### [WHAT TO PRODUCE]
When you reach the line containing "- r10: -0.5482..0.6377" in the entries below, start writing out each line exactly, and stop after the line containing "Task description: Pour".

### [TASK MATERIAL]

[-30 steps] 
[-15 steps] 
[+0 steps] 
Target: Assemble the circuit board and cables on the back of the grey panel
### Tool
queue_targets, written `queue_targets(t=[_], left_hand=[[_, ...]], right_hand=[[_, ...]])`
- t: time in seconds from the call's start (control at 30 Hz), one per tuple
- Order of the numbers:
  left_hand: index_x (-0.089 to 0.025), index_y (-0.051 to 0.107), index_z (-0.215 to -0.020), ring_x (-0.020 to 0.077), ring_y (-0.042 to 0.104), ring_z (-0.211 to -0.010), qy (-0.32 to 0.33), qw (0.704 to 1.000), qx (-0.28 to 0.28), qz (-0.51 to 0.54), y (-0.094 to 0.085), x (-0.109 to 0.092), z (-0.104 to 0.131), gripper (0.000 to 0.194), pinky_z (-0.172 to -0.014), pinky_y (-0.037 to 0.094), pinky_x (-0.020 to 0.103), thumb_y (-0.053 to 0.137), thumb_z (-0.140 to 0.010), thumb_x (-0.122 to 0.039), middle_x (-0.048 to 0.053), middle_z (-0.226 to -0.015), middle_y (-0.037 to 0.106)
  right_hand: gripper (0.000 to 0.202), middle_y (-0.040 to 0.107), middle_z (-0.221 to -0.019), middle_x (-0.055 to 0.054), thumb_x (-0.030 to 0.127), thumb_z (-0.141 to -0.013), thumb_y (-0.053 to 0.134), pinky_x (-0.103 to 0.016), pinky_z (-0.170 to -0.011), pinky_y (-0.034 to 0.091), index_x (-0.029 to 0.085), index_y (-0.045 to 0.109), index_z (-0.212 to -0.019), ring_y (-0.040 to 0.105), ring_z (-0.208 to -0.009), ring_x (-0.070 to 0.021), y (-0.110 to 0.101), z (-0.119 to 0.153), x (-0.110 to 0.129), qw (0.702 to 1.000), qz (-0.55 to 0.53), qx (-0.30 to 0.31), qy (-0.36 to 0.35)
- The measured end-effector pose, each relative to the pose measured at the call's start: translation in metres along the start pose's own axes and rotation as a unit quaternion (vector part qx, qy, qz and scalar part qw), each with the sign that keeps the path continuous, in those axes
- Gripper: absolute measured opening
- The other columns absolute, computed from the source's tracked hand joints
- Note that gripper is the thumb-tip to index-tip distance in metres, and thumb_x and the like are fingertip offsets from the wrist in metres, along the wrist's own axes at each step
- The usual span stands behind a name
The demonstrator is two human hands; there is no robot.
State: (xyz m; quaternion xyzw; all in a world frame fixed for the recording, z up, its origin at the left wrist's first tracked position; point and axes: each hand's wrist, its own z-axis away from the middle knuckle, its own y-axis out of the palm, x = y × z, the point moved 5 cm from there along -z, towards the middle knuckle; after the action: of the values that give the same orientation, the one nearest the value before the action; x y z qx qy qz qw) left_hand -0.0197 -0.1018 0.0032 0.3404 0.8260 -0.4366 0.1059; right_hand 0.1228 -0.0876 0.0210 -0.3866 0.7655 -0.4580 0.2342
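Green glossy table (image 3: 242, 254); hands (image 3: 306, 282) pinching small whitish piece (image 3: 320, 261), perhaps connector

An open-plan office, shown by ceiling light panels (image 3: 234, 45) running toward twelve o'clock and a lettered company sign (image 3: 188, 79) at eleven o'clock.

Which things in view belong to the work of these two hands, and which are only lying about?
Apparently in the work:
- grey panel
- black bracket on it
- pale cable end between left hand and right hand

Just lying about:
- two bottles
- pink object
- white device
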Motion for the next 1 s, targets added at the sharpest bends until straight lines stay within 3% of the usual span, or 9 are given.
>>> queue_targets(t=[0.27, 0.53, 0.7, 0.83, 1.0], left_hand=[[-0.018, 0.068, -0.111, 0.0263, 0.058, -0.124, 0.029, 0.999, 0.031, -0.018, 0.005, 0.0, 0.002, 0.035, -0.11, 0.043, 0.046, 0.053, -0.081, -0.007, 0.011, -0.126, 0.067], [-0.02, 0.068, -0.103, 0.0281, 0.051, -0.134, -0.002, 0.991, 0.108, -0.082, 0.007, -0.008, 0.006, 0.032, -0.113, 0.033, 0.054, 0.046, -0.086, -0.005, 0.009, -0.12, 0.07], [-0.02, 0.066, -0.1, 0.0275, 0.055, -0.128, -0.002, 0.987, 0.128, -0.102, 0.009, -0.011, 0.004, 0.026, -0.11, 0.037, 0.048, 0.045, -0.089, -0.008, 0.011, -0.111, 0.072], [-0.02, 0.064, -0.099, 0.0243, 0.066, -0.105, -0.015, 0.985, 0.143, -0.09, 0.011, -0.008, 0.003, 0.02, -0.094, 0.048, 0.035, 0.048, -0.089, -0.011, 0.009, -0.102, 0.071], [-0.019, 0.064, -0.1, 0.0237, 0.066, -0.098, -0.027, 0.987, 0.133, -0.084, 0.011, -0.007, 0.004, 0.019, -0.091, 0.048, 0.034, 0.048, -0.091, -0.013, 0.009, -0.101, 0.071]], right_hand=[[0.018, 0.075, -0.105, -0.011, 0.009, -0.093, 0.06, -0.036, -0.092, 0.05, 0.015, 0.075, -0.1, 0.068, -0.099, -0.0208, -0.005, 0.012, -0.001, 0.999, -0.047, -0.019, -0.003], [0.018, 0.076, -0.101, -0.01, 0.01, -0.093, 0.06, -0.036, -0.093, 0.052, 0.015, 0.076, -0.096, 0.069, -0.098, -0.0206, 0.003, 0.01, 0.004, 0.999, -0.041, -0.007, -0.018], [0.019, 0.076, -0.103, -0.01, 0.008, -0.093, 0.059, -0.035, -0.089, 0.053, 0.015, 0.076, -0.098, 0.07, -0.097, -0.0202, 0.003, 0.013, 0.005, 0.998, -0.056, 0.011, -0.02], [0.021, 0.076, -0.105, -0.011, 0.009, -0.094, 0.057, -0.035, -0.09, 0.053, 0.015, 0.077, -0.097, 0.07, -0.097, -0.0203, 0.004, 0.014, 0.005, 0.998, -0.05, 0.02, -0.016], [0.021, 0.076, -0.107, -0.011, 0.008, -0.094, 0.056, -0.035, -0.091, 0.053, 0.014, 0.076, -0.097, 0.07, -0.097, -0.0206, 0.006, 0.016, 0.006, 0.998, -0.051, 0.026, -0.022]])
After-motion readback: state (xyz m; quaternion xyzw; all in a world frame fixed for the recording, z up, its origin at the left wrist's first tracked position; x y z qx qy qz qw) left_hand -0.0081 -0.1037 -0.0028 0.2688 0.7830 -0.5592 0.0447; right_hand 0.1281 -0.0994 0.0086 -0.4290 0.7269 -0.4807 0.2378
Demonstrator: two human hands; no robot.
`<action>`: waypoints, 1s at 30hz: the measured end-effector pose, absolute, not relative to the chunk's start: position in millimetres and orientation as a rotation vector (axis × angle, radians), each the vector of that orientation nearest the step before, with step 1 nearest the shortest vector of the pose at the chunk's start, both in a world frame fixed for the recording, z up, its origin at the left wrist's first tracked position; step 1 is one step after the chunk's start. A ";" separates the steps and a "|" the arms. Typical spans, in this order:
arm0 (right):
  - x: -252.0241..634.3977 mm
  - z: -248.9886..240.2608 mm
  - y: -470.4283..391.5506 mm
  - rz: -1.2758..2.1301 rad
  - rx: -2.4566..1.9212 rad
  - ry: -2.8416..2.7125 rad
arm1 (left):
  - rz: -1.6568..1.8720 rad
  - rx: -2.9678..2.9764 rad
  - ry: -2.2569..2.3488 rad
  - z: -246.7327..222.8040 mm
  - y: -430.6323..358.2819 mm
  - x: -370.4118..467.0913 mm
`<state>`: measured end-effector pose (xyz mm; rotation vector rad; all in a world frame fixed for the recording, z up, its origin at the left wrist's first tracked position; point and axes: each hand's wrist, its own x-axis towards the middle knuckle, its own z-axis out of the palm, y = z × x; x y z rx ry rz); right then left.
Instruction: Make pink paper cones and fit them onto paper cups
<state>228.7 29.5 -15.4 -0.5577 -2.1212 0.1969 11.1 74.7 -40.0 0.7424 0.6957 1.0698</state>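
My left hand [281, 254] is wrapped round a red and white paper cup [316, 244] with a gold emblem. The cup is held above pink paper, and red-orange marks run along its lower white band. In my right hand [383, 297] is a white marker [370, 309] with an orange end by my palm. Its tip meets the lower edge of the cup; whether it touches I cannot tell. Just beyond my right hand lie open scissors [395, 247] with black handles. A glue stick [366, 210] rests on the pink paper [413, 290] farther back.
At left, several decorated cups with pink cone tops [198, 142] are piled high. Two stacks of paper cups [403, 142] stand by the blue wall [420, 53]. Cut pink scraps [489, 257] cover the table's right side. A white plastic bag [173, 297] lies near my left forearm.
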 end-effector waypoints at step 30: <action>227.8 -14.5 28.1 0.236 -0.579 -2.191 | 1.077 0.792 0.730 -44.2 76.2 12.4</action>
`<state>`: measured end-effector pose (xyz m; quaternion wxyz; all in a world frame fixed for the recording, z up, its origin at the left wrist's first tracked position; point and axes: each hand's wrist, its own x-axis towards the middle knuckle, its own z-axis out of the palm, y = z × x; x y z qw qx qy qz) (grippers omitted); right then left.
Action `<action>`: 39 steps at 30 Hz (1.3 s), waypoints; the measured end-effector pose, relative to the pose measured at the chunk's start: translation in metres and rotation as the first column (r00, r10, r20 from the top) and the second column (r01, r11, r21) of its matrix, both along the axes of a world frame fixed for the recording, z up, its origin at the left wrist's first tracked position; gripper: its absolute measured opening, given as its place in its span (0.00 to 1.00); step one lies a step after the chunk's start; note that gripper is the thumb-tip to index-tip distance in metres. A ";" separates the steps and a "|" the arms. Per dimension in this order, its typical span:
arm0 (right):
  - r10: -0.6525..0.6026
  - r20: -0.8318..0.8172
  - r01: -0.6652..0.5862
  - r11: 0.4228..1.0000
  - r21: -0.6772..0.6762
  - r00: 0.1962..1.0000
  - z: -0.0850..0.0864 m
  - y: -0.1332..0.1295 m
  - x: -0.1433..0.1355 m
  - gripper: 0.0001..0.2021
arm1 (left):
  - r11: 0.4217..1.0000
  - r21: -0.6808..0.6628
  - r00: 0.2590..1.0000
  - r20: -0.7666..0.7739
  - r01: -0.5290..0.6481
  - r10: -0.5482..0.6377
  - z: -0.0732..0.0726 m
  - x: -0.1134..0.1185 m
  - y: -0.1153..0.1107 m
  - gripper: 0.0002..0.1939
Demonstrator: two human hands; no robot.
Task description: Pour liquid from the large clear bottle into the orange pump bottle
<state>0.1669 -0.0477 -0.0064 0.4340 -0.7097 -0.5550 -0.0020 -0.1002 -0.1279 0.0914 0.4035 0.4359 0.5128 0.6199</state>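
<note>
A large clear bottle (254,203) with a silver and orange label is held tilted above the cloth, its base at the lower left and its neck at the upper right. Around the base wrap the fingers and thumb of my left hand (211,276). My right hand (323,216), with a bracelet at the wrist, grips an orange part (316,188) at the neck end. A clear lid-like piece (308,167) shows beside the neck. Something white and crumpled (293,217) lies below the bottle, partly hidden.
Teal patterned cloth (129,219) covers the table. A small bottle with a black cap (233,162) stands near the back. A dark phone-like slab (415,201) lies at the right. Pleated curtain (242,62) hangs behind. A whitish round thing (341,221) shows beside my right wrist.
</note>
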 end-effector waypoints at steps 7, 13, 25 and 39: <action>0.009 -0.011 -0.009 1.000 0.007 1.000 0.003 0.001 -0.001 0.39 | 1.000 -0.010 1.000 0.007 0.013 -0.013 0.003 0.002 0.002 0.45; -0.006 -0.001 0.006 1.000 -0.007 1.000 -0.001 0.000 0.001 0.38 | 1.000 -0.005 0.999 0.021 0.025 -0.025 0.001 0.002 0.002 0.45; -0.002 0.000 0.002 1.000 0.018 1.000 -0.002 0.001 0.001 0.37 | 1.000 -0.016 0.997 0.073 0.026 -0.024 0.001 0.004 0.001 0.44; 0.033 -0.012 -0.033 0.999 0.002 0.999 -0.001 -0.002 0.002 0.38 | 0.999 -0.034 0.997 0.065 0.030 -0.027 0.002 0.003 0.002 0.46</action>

### [SOLUTION]
  - r10: -0.5482..0.6377
  - z: -0.0732..0.0726 m
  - x: -0.1134..0.1185 m
  - y: -0.1153..0.1107 m
  - gripper: 0.0002..0.1939
Demonstrator: two human hands; no robot.
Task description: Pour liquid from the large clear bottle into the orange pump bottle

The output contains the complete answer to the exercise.